ABD’nin Suriye Kürtlerini Türkiye’nin endişelerine yeğ tutmasından rahatsızdı.

Oyununu Halep’teki savaşta kazanan tarafın tüm başarıların sahibi olacağı bir konuma kurdu.

Ağustos’ta Rusya Devlet Başkanı V.Putin’e müttefik oldu.

*

Şimdi Halep’teki tahliyelerin tamamlanmasından sonra Suriye’de meydana gelebilecek gelişmelerin bazı hatları görülmeye başlamıştır.

Rusya, Türkiye ve İran’ın ortak çabalarıyla İdlib ve ülkenin Kuzey-Batısının tamamının ve Şam’a yakın bölgelerin kurtarılması, sonra  IŞİD’le mücadele konusunda ABD ile bir etkileşimin sağlanması, böylece de savaş alanında kırılmanın olması öngörülüyor…

*

İdlib, El Nusra Cephesi ile Ahraru’ş Şam’ın işgalindedir.

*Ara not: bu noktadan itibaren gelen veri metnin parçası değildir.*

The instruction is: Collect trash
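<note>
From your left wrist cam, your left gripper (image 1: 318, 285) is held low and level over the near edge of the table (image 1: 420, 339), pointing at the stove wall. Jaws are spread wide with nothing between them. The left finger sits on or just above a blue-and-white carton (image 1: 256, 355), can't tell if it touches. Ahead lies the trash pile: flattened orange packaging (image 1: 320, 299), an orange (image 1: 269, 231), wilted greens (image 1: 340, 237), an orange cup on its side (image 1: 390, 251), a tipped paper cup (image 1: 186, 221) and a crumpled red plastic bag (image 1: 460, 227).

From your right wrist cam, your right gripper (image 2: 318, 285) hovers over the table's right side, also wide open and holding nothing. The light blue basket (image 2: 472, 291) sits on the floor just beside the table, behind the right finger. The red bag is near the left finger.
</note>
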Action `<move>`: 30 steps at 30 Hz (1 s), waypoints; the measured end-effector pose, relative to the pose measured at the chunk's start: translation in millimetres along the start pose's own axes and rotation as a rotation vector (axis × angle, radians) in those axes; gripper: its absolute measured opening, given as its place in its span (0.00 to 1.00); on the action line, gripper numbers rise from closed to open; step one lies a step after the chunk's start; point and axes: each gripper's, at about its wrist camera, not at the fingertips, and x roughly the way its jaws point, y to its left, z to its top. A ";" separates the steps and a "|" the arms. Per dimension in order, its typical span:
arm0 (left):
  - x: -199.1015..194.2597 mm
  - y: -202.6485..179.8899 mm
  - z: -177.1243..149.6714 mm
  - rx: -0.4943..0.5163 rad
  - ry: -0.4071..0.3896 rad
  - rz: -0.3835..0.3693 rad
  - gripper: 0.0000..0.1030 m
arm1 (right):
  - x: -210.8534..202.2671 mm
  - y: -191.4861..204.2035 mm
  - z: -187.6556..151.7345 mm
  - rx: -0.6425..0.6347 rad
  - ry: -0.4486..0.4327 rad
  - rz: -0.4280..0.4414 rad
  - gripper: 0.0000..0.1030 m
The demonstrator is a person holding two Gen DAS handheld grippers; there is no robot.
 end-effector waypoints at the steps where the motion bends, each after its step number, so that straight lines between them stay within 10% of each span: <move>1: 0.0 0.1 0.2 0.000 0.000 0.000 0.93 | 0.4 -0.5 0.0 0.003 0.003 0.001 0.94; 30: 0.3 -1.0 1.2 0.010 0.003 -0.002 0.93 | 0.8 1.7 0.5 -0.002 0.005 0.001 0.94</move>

ABD, El Nusra Cephesini 2012’de terör örgütü listesine almıştır ama genel olarak terörle mücadelesini Nusra Cephesi’ne karşı değil İŞİD’le yapmaktadır.

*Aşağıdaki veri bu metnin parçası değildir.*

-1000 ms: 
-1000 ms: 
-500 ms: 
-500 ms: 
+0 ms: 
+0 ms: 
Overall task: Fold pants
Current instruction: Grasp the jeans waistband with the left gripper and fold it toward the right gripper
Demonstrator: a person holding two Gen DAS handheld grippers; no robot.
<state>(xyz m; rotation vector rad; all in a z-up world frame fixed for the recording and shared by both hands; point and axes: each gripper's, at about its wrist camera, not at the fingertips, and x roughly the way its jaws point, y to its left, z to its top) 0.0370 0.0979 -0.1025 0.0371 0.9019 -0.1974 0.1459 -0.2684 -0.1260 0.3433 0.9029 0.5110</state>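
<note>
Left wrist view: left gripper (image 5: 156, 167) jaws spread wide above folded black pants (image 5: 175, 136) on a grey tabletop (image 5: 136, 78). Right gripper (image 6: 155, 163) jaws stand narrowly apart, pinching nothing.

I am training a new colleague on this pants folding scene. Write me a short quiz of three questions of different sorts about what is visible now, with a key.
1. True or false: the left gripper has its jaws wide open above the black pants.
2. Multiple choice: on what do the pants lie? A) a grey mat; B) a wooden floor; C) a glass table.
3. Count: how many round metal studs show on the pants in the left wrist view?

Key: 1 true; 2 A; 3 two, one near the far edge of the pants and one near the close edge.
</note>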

Rusya, Nusra’nın hedef alınması halinin savaşın ana damarlarından birinin kesilmesi olarak değerlendiriyor: o yüzden ABD’yi iki yüzlülükle itham ediyor.

*

Şimdi İdlib’e; ateşkesle Halep’ten, Şam, Hama ve Humus’tan çıkartılan muhalif gruplar takviye ediliyor.

Türkiye’nin bugüne kadar desteklediği El Nusra Cephesi ile Ahraru’ş Şam örgütünü, Rusya’nın tercihi yönünde Halep’ten sonra İdlib’te de satmasına kesin gözle bakılıyor

*

İdlib, Şam-Halep otoyolu ile Halep-Lazkiye hattı üzerindedir.

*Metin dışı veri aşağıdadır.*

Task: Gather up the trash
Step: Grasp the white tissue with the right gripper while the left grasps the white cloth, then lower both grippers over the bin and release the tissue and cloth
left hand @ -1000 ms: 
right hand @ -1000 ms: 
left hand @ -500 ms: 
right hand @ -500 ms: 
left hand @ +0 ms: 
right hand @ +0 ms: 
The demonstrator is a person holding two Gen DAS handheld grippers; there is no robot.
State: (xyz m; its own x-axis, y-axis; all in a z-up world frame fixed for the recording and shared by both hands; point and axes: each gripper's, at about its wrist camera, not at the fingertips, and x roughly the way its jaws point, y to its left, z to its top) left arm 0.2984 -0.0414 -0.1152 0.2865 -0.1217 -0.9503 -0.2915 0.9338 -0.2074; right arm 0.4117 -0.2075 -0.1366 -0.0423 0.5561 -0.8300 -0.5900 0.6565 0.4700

Türkiye’nin Hatay sınırından gelen lojistik desteğin sağlandığı güzergâhı tutuyor.

Terör örgütlerinin dünyayla bağlantısı da bu hat üzerinden sağlanıyor.

İdlib’in kurtarılması, güneyde Hama vilayetine baskıyı artıracaktır.

İdlib üzerinden Lazkiye’ye yönelik saldırılar sona erecektir.

Rusya’nın Lazkiye yakınındaki Hmeymim üssü de İdlib’teki örgütlerin atış menzilindedir.

*

Bu sırada ABD Savunma Bakanlığı’nın 2017 bütçe tasarısı Senato’da kabul edilmiş ve Beyaz Saray’a gönderilmiştir.

Tasarıya sonradan eklenen bir madde, belli koşullara bağlı olmak kaydıyla Suriye’deki muhaliflere taşınabilir hava savunma füzeleri (MANPAD) verilmesinin önünü açıyor.

Rusya, ABD’nin Suriye’deki müttefiklerine silah tedarik etmesinin düşmanca bir adım olduğunu,  bu hamlenin Rus ordusunu ve Suriye’deki diplomatik temsilcilikleri tehdit ettiğini ihtar ediyor.

*

Halbuki, daha Kasım’da Güney Suriye’de ABD destekli Ensar el-İslam Cephesi’ne “manpad” denilen SA-7 Strela-2 omuzdan atılan karadan havaya füzeler verilmiştir.

O zaman Manpad’lerin sevkiyatı emrinin Başkan Obama tarafından mı yoksa CIA, Pentagon ya da ABD ordu-istihbarat aygıtı içindeki bir hizip tarafından mı verildiği anlaşılmamıştı.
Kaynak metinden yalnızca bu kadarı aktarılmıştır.